' ' Cinema Romantico: Friday's Old Fashioned: Sun Valley Serenade (1941)

Friday, February 07, 2014

Friday's Old Fashioned: Sun Valley Serenade (1941)

"Stall for time." This is what Nifty Allen (Milton Berle), publicist of The Dartmouth Troubadors, tells the band leader, Phil Corey (Glenn Miller), upon realization their pianist, Ted Scott (John Payne), is still schussing all over a Sun Valley mountain in advance of a performance. So, Phil calls for "The Chattanooga Choo Choo" and they proceed to play it. All of it. The whole damn thing, complete with a mid-song choreographed dance. This is to say, the film actively shows the stall for time. Which is to also say, "Sun Valley Serenade" comes across wholly as a stall for time, a means to delay for upwards of eighty minutes until it can finally finagle a way to get its star - Sonja Henie - into a skating extravaganza finale.


On the strength of the Union Pacific Railroad, Sun Valley became the first destination ski resort in the United States in 1936. As such, “Sun Valley Serenade” evokes a distinct “Blue Hawaii” vibe in the way that the latter Elvis film allowed for Hawaii to be shown off only a couple years after its entry to the union to the rest of America cinematically. Significant action in “Sun Valley Serenade” takes place on its slopes, switching back and forth from stunt doubles on real powder to our stars on skis in front of rear projectors. There is also all manner of delightful second unit photography, showcasing the white-capped peaks and countryside, highlighted by a sleigh ride with an obligatory sing-along. No doubt to a 1941 audience this was a real thrill, an opportunity to see with your own eyes a place of which you had only read.

Of course, they were likely trekking to the theater to see Sonja as much as snow. Henie was an immaculate Norwegian figure skating star of the 20's and 30's. She scored three consecutive gold medals, at St. Moritz in 1928, Lake Placid in 1932 and Garmisch-Partenkirchen in 1936. Ultimately, however, she yearned to be a star in Hollywood and because she had taken the Olympic Oath which stipulates participating in "the true spirit sportsmanship" which in Olympic-ese essentially translates to "not getting paid", she eventually reneged her amateur status and struck out for stardom.

"Sun Valley Serenade" was not her first film but it is the first Henie film I have seen, and I venture a guess that the formula for H. Bruce Humberstone’s film hews quite closely to other Henie productions. Gather a group of recognizable names, center the film around their requisite talents and fill in the blanks with “story”. For instance, if Glenn Miller is in your film, and it’s his first film in a main role, you don’t necessarily want him delivering pithy monologues. No, you want him doing what he does, leading his band, and so the first ten minutes, more or less, is Miller’s band playing with a voluptuous singer, Vivian Dawn (Lynn Bari). In other words, “Sun Valley Serenade” sets aside the plot before the plot has even started.

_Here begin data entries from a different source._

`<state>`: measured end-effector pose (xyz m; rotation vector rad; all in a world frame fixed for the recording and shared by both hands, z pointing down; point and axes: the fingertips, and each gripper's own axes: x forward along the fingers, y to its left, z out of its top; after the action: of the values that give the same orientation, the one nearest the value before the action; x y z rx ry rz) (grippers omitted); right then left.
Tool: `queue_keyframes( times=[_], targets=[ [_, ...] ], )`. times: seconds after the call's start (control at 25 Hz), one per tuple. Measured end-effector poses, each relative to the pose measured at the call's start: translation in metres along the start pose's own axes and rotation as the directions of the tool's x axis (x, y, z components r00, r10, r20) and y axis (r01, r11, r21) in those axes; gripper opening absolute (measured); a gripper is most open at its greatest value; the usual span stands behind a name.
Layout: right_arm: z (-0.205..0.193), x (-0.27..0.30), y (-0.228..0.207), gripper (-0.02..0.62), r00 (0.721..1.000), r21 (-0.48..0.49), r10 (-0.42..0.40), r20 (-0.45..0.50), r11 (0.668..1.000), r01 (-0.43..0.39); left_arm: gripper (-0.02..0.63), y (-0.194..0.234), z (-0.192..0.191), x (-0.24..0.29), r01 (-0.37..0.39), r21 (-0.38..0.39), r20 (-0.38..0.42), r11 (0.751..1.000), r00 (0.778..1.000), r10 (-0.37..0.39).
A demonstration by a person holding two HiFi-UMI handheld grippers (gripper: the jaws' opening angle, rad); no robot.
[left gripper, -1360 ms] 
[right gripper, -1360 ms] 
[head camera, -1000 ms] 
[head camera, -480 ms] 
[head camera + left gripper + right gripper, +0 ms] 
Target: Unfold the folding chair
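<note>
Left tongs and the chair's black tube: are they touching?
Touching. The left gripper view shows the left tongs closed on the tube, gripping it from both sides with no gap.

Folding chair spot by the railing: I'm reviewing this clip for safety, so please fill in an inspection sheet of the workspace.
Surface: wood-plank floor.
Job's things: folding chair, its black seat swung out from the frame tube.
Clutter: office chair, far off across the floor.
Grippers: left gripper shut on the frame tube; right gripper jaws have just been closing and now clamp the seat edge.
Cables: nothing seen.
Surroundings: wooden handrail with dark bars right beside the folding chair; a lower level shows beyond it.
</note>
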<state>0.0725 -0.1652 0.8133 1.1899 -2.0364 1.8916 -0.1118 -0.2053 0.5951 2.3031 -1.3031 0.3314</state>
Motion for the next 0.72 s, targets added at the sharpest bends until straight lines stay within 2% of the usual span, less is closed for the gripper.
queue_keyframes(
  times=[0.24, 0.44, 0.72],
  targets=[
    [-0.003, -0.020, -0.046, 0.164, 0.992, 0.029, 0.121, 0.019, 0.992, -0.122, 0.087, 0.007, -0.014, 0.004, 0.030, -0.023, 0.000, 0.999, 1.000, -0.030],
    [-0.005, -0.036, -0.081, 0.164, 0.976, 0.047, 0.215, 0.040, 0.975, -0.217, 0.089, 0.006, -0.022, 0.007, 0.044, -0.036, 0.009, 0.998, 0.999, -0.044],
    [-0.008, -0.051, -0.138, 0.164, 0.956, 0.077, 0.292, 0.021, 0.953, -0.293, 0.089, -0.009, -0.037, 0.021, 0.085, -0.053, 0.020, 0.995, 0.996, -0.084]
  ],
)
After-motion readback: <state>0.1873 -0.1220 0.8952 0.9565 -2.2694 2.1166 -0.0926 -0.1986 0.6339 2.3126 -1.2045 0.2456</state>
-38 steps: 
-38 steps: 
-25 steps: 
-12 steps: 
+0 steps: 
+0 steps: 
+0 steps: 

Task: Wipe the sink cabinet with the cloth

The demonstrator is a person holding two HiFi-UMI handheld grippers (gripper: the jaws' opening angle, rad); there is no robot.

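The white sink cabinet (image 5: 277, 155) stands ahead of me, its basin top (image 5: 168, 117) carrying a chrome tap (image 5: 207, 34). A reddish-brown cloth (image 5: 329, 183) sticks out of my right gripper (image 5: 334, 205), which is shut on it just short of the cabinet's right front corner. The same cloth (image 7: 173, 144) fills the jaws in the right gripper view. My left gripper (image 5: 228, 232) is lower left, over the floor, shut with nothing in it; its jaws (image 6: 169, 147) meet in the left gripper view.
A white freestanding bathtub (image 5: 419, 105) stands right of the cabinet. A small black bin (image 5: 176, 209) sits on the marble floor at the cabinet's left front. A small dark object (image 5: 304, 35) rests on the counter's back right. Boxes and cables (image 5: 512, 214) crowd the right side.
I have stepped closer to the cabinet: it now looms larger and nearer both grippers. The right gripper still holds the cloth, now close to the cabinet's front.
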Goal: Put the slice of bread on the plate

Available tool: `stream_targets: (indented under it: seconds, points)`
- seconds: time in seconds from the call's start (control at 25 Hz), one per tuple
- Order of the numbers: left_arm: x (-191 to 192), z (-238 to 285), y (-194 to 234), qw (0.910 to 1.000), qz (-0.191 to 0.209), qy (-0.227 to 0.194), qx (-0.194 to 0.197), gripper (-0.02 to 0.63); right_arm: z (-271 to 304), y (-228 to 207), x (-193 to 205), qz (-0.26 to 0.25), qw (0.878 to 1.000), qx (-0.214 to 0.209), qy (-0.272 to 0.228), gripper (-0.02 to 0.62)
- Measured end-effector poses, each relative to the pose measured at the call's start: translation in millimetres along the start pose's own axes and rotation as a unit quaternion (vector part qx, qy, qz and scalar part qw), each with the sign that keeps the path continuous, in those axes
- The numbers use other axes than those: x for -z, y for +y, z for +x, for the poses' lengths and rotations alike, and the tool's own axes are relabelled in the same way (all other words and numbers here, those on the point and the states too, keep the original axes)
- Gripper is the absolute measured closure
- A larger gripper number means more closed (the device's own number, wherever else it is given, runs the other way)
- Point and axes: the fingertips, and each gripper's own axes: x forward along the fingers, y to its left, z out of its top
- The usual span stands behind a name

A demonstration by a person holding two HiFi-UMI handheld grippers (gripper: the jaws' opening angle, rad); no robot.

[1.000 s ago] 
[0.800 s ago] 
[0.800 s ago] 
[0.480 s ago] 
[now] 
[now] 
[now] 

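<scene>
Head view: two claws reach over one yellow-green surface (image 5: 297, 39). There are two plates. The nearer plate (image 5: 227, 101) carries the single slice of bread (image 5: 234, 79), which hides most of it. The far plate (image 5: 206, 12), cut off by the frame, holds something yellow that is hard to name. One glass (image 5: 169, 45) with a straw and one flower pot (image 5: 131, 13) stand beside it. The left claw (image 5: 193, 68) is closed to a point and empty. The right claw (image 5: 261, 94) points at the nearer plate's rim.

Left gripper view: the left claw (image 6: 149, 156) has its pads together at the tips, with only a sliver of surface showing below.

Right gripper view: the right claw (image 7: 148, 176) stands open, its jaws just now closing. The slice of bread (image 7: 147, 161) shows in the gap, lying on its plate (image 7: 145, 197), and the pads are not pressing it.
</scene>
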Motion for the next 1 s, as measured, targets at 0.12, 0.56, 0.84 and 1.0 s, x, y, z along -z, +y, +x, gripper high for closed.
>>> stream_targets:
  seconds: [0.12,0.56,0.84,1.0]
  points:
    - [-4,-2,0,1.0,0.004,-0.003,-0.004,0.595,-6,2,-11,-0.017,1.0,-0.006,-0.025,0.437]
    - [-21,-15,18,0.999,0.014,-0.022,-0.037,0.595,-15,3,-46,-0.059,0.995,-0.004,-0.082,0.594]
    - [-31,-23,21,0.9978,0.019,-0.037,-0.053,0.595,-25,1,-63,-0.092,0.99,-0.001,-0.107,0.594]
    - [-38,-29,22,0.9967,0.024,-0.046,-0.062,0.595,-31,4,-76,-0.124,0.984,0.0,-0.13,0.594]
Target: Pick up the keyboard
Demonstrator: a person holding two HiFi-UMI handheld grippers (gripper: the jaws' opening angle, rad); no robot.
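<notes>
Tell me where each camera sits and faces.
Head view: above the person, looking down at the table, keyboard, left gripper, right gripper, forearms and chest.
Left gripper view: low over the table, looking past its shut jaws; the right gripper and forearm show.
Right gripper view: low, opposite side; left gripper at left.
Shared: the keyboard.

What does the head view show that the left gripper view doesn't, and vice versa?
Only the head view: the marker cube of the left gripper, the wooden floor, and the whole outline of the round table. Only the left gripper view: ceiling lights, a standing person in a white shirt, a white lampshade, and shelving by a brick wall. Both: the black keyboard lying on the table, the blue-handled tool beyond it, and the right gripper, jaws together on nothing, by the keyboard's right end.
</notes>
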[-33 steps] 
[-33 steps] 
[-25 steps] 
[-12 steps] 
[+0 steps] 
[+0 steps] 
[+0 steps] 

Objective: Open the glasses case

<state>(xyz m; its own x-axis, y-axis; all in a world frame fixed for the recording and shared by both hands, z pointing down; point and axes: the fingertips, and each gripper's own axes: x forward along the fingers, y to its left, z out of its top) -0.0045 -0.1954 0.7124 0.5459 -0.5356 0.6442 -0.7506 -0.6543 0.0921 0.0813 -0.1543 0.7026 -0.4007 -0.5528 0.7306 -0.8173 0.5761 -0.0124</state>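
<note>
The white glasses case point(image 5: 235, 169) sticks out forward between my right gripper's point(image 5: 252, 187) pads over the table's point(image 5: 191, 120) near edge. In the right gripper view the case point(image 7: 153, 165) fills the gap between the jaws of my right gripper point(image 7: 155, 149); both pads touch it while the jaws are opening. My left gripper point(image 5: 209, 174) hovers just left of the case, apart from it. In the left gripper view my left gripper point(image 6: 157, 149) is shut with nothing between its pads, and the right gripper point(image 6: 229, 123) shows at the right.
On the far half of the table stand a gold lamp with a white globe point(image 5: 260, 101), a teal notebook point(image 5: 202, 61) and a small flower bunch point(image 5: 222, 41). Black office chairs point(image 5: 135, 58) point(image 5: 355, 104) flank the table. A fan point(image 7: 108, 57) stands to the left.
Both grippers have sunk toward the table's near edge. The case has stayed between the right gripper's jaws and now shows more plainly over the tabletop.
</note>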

This, however, is employed as a bridge to the plot, wherein Miller and his band are hired to accompany Vivian Dawn to the Sun Valley Ski Resort in Idaho for a gig. Then the film remembers its star is actually Sonja Henie, not Glenn Miller or Lynn Bari, and so, suddenly, Ted Scott, pianist extraordinaire, recalls to his slight chagrin that he has agreed to sponsor a war refugee. The refugee is a Norwegian woman in the form of Henie – Karen Benson – who was forced to flee Oslo when her father was killed. In spite of such tragedy, she is almost insistently wonder-eyed, but also sort of frighteningly insistent on walking down the aisle. Because when Ted asks what her “plan” is, she replies to find a man and get married. That’s it. That’s her whole life plan. Sonja Henie, athletic innovator and self-made millionaire, is reduced to her marital status. Sigh.

And for reasons that mystify me, she immediately decides Ted is the man she wants to marry. I mean, I get it. She wants to marry Ted because he’s played by John Payne and John Payne is billed at the top of the poster along with Sonja Henie. But the dude seems a little un-pizzazy for her. Maybe she coulda looked around a little more? And besides, he’s seeing Vivian Dawn, and they plan to get married even though he only just met in the movie’s first scene. So when Karen tags along with The Dartmouth Troubadors to Sun Valley and actively pursues Ted anyway, she’s kind of being portrayed as a pre-home homewrecker. Right?

Nevertheless…..Karen and Ted MUST unite, and so they will as she impresses him with her skills on the slopes and craftily rigs it so that she and Ted will have to spend a night alone in a mountainside cabin where a pillow fight becomes perhaps the fluffiest deus ex machina in movie history. Ted breaks up with Vivian and Ted decides to marry Karen, and Vivian gets mad and abandons the show and Karen saves the show with a few ice skating tricks. This might make it sound as if things turned out a bit unfair for poor Vivian, but ultimately she turns out to be nothing more than another Sonja Henie rival lined up and ready to be vanquished.